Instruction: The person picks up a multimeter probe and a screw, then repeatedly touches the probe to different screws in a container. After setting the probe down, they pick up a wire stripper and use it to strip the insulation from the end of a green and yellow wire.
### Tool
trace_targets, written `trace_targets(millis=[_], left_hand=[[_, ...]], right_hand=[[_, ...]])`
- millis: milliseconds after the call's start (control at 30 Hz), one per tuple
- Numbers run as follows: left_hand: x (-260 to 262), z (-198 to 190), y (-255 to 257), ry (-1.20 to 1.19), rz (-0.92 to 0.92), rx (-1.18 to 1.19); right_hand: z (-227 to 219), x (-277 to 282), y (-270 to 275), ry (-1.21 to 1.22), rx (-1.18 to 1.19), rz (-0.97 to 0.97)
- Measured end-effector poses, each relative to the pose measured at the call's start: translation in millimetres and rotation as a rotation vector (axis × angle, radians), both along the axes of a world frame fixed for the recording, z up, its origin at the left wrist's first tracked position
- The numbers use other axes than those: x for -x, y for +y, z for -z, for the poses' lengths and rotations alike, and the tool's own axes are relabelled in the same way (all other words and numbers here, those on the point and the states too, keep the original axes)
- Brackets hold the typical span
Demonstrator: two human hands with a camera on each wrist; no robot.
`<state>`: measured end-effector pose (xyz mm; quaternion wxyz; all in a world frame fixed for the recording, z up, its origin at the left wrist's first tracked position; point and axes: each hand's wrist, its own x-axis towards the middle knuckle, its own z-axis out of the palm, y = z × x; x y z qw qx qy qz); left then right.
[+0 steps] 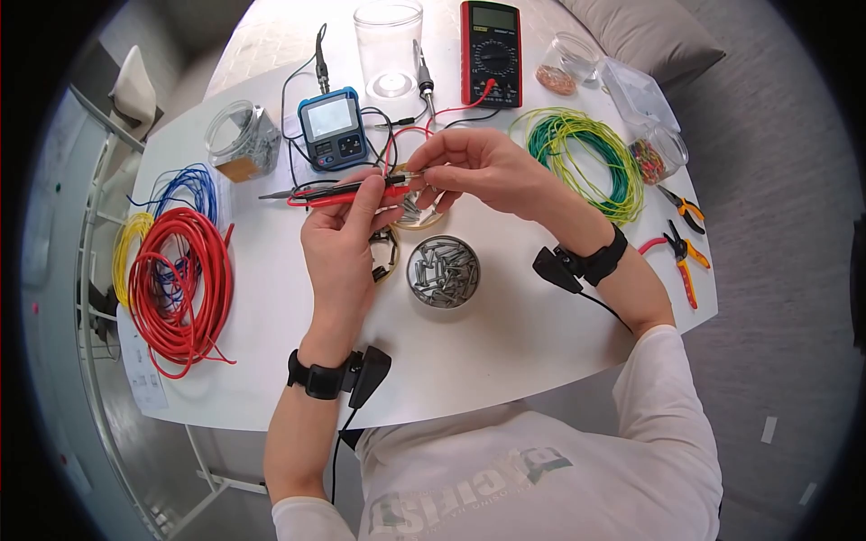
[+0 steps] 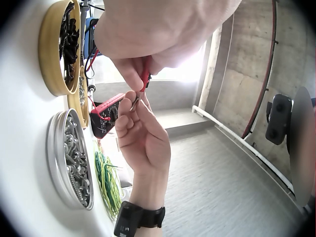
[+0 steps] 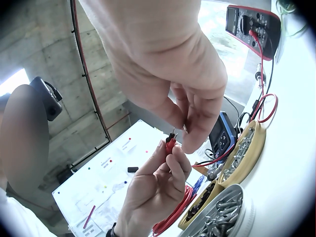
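My left hand [image 1: 341,239] holds the red probe [image 1: 394,194] and the black probe [image 1: 347,188] of a multimeter together, tips toward the right hand. In the right wrist view, both probe tips stick out past the left thumb and fingers. My right hand [image 1: 487,171] pinches a small metallic piece [image 2: 134,102] right at those tips; I cannot tell its kind. Beneath the hands stand a round tin [image 2: 53,153] of screws and two shallow yellowish dishes, one with dark screws [image 2: 68,37], the other with silvery ones [image 3: 239,158].
A red-and-black multimeter [image 1: 492,54], a blue handheld meter [image 1: 332,131] and a clear jar [image 1: 388,45] stand at the back. A red wire coil [image 1: 149,302] lies left, a green-yellow one [image 1: 622,176] right. Pliers [image 1: 690,212] and wire strippers [image 1: 681,257] lie near the right edge.
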<state>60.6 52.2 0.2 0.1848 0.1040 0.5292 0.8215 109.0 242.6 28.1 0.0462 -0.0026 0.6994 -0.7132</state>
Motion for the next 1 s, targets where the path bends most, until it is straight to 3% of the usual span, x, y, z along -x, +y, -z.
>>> trace_targets(millis=[167, 367, 1000], left_hand=[[-0.4, -0.5, 0.5, -0.007, 0.017, 0.012], [-0.6, -0.5, 1.0, -0.009, 0.012, 0.001], [-0.6, 0.9, 0.3, 0.012, 0.019, 0.028]], right_hand=[[3.1, 2.3, 2.3, 0.068, -0.064, 0.021], [-0.5, 0.9, 2.8, -0.012, -0.058, 0.039], [-1.6, -1.6, -0.4, 0.065, -0.071, -0.116]])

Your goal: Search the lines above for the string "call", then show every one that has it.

Exercise response:
- millis: milliseconds after the call's start (control at 30 Hz), one per tuple
- Measured end-effector poses, each relative to the pose measured at the call's start: translation in millimetres and rotation as a rotation vector (axis × angle, radians), both along the axes of a world frame fixed for the recording, z up, its origin at the left wrist's first tracked position

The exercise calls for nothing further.